Characterization of NADH-cytochrome c reductase, a component of benzoate 1,2-dioxygenase system from Pseudomonas arvilla c-1.

作者信息

Yamaguchi M, Fujisawa H

出版信息

J Biol Chem. 1978 Dec 25;253(24):8848-53.

PMID:214433
Abstract

NADH-cytochrome c reductase, a component of benzoate 1,2-dioxygenase system, was purified to homogeneity, as judged by sodium dodecyl sulfate disc gel electrophoresis and ultracentrifugation, from benzoate-induced cells of Pseudomonas arvilla. The molecular weight of the enzyme was determined to be 38,300 by sedimentation equilibrium analysis, 37,000 by Sephadex G-100 gel filtration, and 37,500 by sodium dodecyl sulfate disc gel electrophoresis, respectively, indicating that the enzyme consisted of a single polypeptide chain. The sedimentation coefficient was calculated to be 3.3 S. The Stokes radius for the enzyme was calculated to be 27 A. The isoelectric point of the enzyme was estimated to be pH 4.2. The enzyme contained 1 mol of FAD, 2 mol of iron, and 2 mol of labile sulfide/mol of enzyme. It exhibited absorption spectrum with maxima at 273, 340, 402, and 467 nm. Amino acid analysis of the enzyme revealed that it was devoid of tryptophan. The enzyme contained 9 mol of cysteine/mol of enzyme but no disulfide linkage.
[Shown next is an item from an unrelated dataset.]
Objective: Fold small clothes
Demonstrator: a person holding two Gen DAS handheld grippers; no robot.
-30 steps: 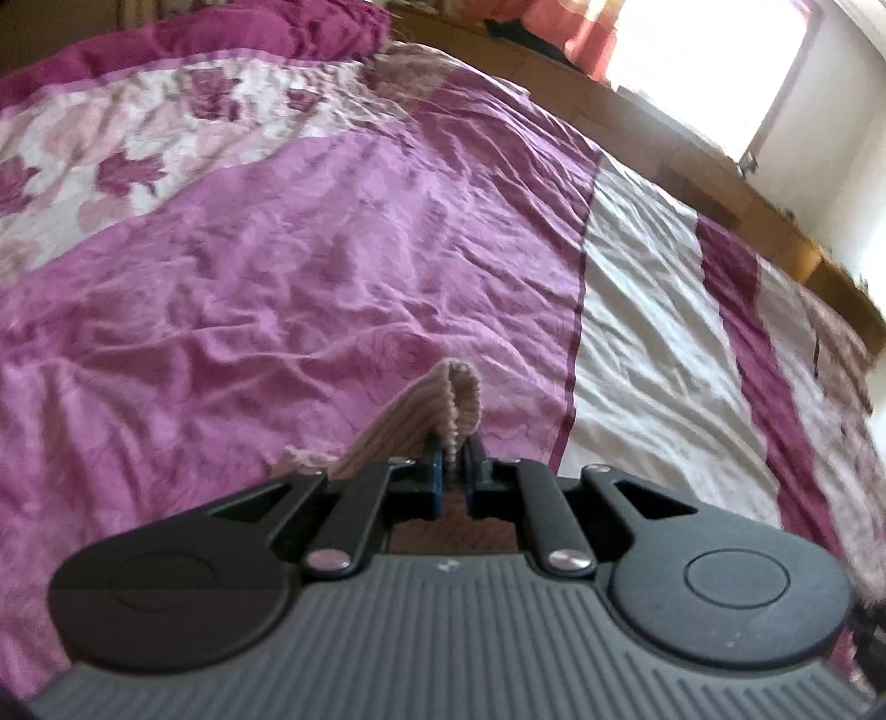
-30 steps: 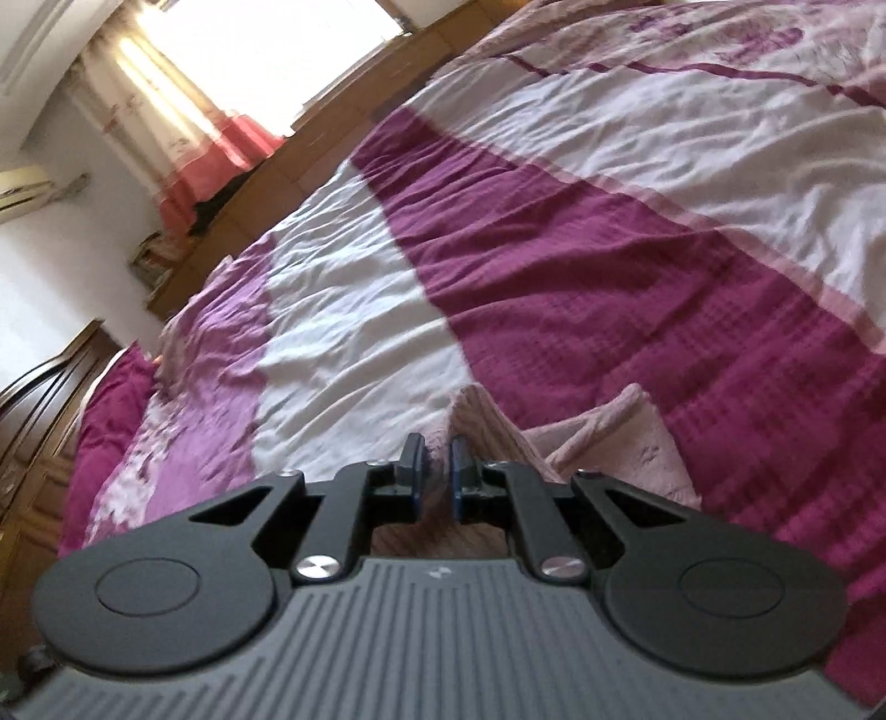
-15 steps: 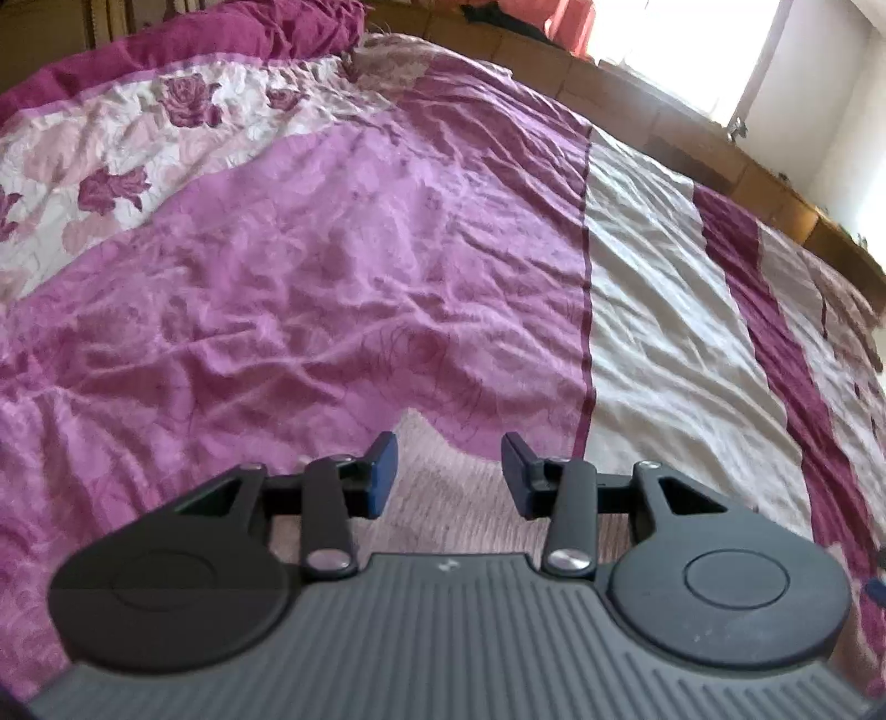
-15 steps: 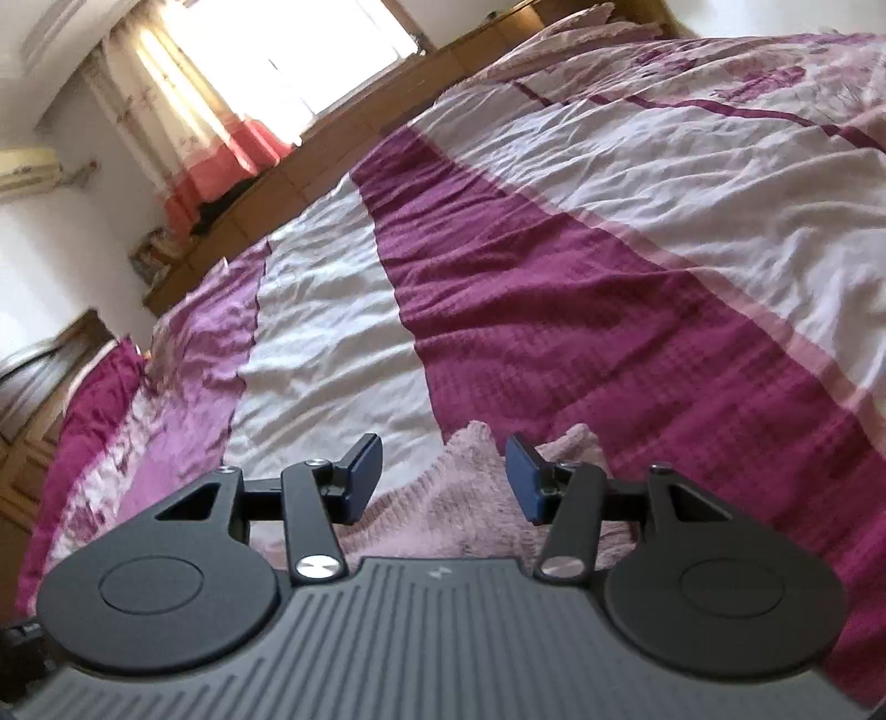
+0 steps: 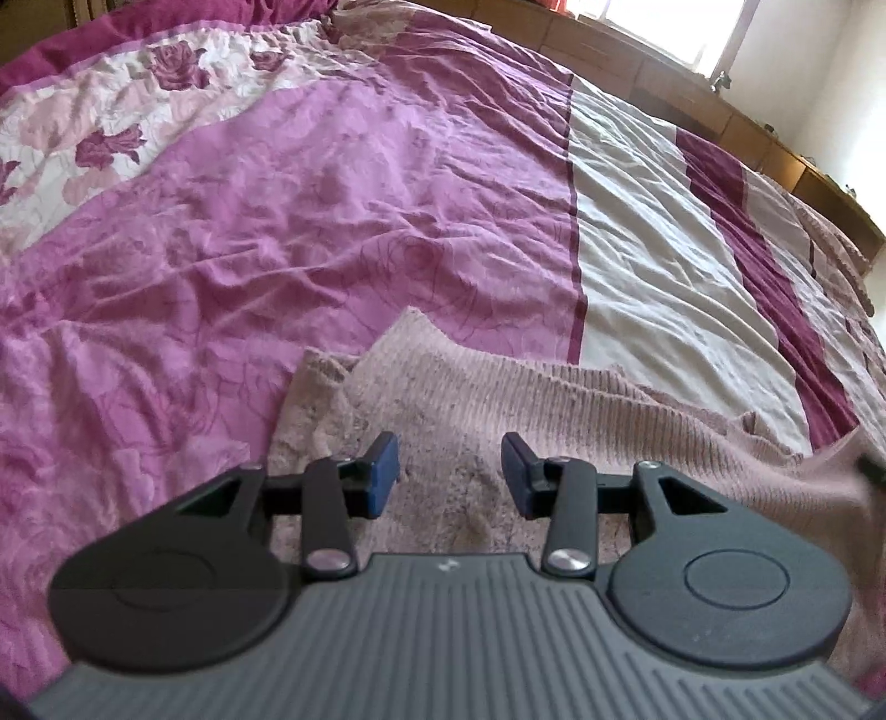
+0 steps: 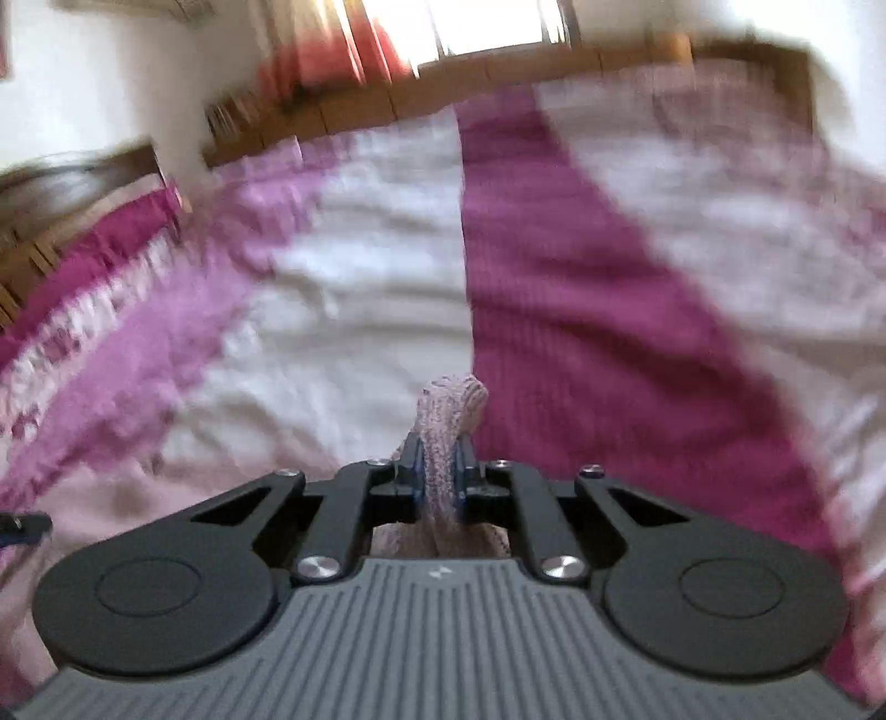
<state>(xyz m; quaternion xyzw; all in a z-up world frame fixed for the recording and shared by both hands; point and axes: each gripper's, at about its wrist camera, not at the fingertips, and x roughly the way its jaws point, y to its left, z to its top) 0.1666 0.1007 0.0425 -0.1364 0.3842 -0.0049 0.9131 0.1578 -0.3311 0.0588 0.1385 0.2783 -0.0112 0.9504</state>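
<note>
The knit garment point(image 5: 498, 399) lies on the bedspread point(image 5: 277, 221); window point(image 5: 664, 22) behind.

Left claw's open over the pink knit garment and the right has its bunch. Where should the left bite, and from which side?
Probably the pointed corner of the pink knit garment, ahead of the open left claw. It lies flat on the bedspread with a free edge there, so come in low from the near side. The right claw is shut on a bunched fold.

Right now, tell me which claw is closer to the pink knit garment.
Right. The right claw is shut on a bunched fold of the pink knit garment. The left claw is open just above it, gripping nothing.
</note>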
The turnover number of the enzyme for the NADH-dependent reduction of cytochrome c was 17,100 at 24 degrees C. Although NADPH also acted as an electron donor, NADH was highly superior to NADPH. Ferricyanide and 2,6-dichlorophenolindophenol served as electron acceptors. Certain other properties of the enzyme are also presented.

摘要

NADH - 细胞色素c还原酶是苯甲酸1,2 - 双加氧酶系统的一个组分,通过十二烷基硫酸钠圆盘凝胶电泳和超速离心判断,它从苯甲酸诱导的阿氏假单胞菌细胞中被纯化至均一状态。通过沉降平衡分析测定该酶的分子量为38,300,通过葡聚糖G - 100凝胶过滤测定为37,000,通过十二烷基硫酸钠圆盘凝胶电泳测定为37,500,这表明该酶由一条单一的多肽链组成。计算出沉降系数为3.3 S。计算出该酶的斯托克斯半径为27 Å。估计该酶的等电点为pH 4.2。该酶每摩尔酶含有1摩尔FAD、2摩尔铁和2摩尔不稳定硫化物。它呈现出在273、340、402和467 nm处有最大值的吸收光谱。对该酶的氨基酸分析表明它不含色氨酸。该酶每摩尔酶含有9摩尔半胱氨酸但没有二硫键。在24℃时,该酶催化NADH依赖的细胞色素c还原的周转数为17,100。虽然NADPH也可作为电子供体,但NADH比NADPH优越得多。铁氰化物和2,6 - 二氯酚靛酚可作为电子受体。还介绍了该酶的某些其他性质。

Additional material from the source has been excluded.